O profissional de serviço NÃO é pago para…
O profissional de serviço NÃO é pago para…
Ser surdo;
Não pedir desculpas nunca;
Dizer uma coisa e fazer outra;
Criar feudos ou panelas;
Admitir que não nada que você não saiba;
Fugir das suas responsabilidades, omitir-se;
Perder o auto-controle e gritar com as pessoas;
Limitar-se a fazer só o extremamente necessário ;
Criticar quem quer que seja na frente de terceiros;
Não explicar para as pessoas os porquês da suas decisões;
“Quebrar galhos” de companheiros, chefes ou colaboradores;
Tomar todas as iniciativas sozinho, sem consultar ninguém;
Dizer: “É assim que o homem (o chefe) quer, ou não quer”;
Não tomar decisões porque “o tempo resolve 90% dos problemas”

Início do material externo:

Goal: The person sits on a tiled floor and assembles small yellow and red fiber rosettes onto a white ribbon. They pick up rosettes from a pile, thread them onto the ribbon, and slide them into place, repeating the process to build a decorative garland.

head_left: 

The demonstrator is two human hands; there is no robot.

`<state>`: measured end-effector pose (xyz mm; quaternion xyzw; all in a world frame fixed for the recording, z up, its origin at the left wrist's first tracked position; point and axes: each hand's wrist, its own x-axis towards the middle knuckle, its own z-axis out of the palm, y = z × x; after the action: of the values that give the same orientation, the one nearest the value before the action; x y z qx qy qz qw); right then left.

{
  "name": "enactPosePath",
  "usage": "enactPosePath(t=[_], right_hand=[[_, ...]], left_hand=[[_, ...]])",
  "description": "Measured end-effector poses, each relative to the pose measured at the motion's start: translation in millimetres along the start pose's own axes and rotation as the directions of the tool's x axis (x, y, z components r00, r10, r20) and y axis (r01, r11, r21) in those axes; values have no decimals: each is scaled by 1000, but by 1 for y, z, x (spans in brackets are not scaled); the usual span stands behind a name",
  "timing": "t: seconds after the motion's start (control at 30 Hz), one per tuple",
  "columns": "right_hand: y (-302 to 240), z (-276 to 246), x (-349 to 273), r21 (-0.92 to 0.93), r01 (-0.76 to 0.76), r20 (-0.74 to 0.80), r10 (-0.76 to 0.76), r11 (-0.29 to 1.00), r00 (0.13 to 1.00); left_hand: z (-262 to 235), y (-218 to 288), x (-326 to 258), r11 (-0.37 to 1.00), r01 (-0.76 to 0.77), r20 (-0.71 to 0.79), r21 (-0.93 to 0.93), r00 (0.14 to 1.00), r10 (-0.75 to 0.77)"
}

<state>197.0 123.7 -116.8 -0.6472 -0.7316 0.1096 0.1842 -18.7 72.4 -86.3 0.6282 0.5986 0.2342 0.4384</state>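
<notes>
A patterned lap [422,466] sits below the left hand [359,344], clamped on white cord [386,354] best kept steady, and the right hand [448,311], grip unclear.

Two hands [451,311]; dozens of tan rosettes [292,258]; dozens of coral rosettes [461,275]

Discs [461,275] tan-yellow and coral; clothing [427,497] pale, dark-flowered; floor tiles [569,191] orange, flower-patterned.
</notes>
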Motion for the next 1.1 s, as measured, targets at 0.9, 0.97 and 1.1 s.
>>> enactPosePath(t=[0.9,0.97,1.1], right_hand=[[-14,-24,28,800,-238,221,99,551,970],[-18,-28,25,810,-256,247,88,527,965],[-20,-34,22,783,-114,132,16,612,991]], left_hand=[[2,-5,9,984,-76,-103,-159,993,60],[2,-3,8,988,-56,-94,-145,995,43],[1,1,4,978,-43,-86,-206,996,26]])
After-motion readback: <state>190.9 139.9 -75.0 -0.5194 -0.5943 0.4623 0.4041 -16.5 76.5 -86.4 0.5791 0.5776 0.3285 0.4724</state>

Só fazer de conta que respeita e aplica os valores da empresa;
Entender que está sempre certo, nunca errou, erra ou errará;
Usar seus colaboradores para resolver problemas particulares seus;
Ser inflexível em suas decisões, mesmo quando surge outra melhor;
Obrigar seus colaboradores a serem totalmente dependentes seus;
Concordar cegamente com tudo o que seus chefes disserem ou fizerem;
Não demonstrar nenhuma afabilidade (ser afável) para com as pessoas;
Desrespeitar as pessoas, tenham o nível hierárquico que tiverem;
Não dar a menor bola para os que pensam ou sentem, os seus colaboradores;
Manter os colaboradores à distância de você/criar “mundos diferentes”;
Avaliar superficial/levianamente quem quer que seja, a qualquer tempo;
Empurrar os problemas “com a barriga”, transferir os problemas existentes;
Empurrar incompetentes ou pessoas com atitudes incorretas para outro setor;
Dizer ou pensar: “nessa eu não me meto porque vou acabar entrando numa fria”;
Esquecer que o erro faz parte da vida e que, sem ele, as pessoas se desenvolvem;
Distribuir críticas generosas publicamente e reconhecimento privadamente;
Entender que chefe, que é chefe, não diz: “muito obrigado; por favor, bom dia”;
Impedir que qualquer colaborador tome iniciativa que possam melhorar resultados;
Ser generoso (o pai de todos), só enquanto estiver interessado em obter resultados;
Esconder ou roubar idéias ou iniciativas dos seus colegas, ou colaboradores;
Ser o dono da verdade; ou seja, o único que sabe e pode resolver tudo, o tempo todo;
Desencorajar os seus colaboradores a expressarem pontos de vistas divergentes dos seus;
Não divulgar (sonegar) informações dos colegas ou colaboradores para “ganhar poder”;
Dificultar a implantação de novas idéias ou soluções só porque elas não foram suas;
Ser refratário a todo esforço que se fizer no sentido de melhorar as pessoas e você mesmo;
Para dizer: “não é problema meu”, “não é do meu departamento”, “não sou responsável”, “não ganho para isso”, “não fui eu quem fiz”, Etc.